Spatial distribution of household water use across the greater Melbourne region

Using surfaces of Big Data to Underpin Continuous Simulation in Systems Analysis

Following our presentation at WSUD 2018 & Hydropolis 2018, our peer reviewed paper can be downloaded below. This publication is part of a set of new research papers that we recently published including Big Data History Reveals Value of Distributed Solutions and Planning for Water Sensitive Communities – the need for bottom up systems analysis.

This paper outlines Big Data surfaces the underpin continuous simulation in the systems framework that was designed to explore the multiple scale impacts of water, energy, economic and environmental decisions using a bottom up approach to spatial systems analysis. This approach utilises big data layers of local information to create sub-daily surfaces of climate, stormwater runoff, streamflow, finances and urban water demand. These surfaces of information and a multi-scaled framework of processes permit the generation of multi-site synthetic rainfall and associated continuous simulation of urban processes.
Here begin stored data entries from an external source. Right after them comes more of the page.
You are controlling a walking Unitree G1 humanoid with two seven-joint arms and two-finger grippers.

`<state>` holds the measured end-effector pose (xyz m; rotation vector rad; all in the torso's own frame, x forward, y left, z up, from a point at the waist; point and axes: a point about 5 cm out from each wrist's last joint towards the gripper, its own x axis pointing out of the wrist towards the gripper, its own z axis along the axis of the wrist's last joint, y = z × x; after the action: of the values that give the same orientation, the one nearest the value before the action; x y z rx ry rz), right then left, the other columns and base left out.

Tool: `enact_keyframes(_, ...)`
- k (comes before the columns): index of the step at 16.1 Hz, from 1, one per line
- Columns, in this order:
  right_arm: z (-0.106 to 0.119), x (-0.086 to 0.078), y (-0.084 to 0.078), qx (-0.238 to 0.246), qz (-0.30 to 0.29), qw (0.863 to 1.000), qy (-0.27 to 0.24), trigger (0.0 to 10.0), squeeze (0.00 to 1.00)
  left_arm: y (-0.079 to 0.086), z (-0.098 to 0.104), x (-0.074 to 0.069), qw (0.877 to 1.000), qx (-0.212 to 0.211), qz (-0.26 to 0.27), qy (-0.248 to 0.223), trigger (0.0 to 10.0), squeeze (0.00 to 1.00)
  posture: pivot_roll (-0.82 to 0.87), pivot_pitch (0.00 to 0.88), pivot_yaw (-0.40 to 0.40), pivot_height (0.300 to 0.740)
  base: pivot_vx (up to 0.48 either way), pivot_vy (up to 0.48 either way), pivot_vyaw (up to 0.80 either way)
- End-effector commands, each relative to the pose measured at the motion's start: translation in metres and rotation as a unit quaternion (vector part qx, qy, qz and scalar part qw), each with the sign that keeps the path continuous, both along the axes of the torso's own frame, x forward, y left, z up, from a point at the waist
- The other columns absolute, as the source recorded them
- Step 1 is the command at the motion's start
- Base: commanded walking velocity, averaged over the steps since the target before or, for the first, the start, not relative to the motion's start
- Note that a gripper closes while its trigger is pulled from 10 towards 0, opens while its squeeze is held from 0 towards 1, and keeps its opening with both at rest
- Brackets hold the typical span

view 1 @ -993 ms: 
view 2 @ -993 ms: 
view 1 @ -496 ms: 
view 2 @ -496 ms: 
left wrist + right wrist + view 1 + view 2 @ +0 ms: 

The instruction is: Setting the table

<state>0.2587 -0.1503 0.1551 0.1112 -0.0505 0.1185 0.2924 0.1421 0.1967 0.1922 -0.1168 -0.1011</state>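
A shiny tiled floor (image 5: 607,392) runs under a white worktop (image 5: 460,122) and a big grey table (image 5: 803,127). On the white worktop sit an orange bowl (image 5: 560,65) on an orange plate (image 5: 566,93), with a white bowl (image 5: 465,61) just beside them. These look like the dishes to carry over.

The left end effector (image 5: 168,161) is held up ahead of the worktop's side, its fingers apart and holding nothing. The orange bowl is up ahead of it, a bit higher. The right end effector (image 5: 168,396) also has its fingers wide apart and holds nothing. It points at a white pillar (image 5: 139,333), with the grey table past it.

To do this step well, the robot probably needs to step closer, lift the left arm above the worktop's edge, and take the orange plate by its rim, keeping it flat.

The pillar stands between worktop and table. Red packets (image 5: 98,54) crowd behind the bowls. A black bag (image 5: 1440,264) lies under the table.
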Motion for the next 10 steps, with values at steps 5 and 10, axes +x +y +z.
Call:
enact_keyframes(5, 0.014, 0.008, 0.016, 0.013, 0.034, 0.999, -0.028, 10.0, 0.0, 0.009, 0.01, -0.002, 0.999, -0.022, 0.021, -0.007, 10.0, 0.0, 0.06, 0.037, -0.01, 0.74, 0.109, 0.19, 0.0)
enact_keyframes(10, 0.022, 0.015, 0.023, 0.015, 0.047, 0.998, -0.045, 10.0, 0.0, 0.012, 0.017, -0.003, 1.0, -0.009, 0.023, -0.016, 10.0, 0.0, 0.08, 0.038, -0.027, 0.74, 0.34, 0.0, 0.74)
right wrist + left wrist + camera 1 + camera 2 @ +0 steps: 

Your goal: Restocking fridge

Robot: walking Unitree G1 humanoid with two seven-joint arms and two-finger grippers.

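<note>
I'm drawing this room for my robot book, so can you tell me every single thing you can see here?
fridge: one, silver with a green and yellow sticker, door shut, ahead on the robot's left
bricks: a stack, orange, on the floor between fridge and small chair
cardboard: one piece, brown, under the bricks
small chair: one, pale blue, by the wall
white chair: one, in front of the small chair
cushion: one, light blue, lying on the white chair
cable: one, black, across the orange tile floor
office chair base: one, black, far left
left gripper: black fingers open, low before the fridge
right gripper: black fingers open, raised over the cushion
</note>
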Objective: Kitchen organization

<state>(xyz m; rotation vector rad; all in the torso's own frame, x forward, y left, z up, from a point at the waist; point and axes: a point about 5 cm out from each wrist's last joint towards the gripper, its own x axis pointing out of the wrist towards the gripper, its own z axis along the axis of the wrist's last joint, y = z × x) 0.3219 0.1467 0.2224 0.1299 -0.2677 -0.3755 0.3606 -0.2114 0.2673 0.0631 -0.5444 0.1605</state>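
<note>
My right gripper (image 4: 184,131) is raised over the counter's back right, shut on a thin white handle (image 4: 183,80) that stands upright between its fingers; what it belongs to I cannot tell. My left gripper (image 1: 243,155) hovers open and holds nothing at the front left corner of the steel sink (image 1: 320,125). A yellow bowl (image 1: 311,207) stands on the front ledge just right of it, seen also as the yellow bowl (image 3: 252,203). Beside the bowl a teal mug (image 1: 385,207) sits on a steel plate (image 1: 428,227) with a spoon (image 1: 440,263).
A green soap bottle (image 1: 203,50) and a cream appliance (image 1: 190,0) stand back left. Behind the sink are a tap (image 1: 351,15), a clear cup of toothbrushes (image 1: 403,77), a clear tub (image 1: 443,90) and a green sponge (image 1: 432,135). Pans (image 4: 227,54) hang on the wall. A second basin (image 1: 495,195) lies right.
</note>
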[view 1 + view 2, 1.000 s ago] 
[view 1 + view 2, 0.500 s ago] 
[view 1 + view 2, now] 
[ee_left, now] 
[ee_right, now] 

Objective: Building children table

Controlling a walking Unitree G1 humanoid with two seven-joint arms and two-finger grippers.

This approach underpins the understanding of the multiple scale systems dynamics of water and energy systems. This paper presents the methodology for simulating multi-site rainfall and water demands based on surfaces of climate, demographic, socioeconomic, topography and environmental information. The approach reproduces observed daily, monthly, annual statistics of rainfall and water use at multiple scales. This demonstrates that the method is able to capture the inter-annual persistence and spatial variability of water use and rainfall that exists within the Greater Melbourne and Sydney regions. The systems method was able to adequately estimate regional water demand including the day to day variation, distributions and strong seasonal patterns. The bottom up construct of the Systems Framework can provide robust evaluation of the regional responses of local interventions such as Water Sensitive Urban Design.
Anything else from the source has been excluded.